:: Task details ::
The reply should contain all the data below, repeated exactly, and none of the images.

:: Information supplied ::
--

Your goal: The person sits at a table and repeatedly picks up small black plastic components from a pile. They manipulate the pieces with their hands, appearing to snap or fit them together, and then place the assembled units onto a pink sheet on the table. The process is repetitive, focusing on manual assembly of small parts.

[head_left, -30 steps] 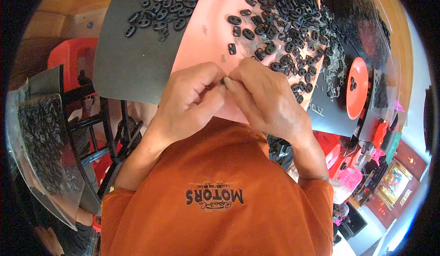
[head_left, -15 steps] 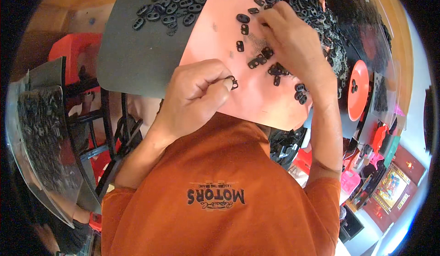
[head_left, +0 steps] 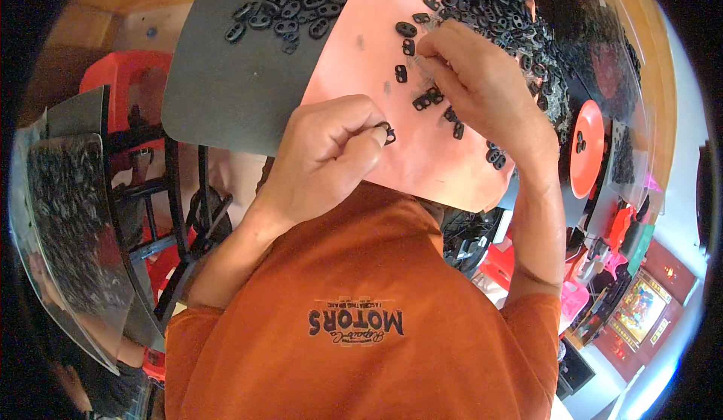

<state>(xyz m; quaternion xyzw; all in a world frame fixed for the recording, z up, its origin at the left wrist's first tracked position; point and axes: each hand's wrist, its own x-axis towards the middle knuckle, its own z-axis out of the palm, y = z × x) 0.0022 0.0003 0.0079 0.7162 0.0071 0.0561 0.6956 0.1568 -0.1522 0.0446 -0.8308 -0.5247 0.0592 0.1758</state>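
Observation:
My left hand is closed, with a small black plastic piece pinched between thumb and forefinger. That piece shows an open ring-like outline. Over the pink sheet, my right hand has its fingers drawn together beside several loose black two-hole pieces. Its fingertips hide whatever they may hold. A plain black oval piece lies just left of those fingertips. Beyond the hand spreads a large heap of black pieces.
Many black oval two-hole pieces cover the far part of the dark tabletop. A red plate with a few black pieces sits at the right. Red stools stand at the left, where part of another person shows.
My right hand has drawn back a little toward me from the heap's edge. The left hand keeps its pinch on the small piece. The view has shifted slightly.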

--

:: The answer ::
Your goal: The person sits at a table and repeatedly picks up small black plastic components from a pile. They manipulate the pieces with their hands, appearing to snap or fit them together, and then place the assembled units onto a pink sheet on the table. The process is repetitive, focusing on manual assembly of small parts.

[head_left, -30 steps] 
[head_left, -15 steps] 
[head_left, +0 steps] 

<state>(xyz m; quaternion xyzw; all in a world frame fixed for the recording, z up, its origin at the left wrist's first tracked position; point and axes: each hand's wrist, its own x-axis towards the middle knuckle, its own z-axis out of the palm, y = z × x) 0.0022 0.0003 0.0079 0.7162 0.0071 0.0561 0.6956 0.1568 -0.1522 0.0446 -0.8308 -0.5247 0.0592 0.1758</state>
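Observation:
My left hand is closed, with a small black plastic piece pinched between thumb and forefinger. That piece shows an open ring-like outline. Over the pink sheet, my right hand has its fingers drawn together beside several loose black two-hole pieces. Its fingertips hide whatever they may hold. A plain black oval piece lies just left of those fingertips. Beyond the hand spreads a large heap of black pieces.
Many black oval two-hole pieces cover the far part of the dark tabletop. A red plate with a few black pieces sits at the right. Red stools stand at the left, where part of another person shows.
My right hand has drawn back a little toward me from the heap's edge. The left hand keeps its pinch on the small piece. The view has shifted slightly.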

This concludes the answer to the exercise.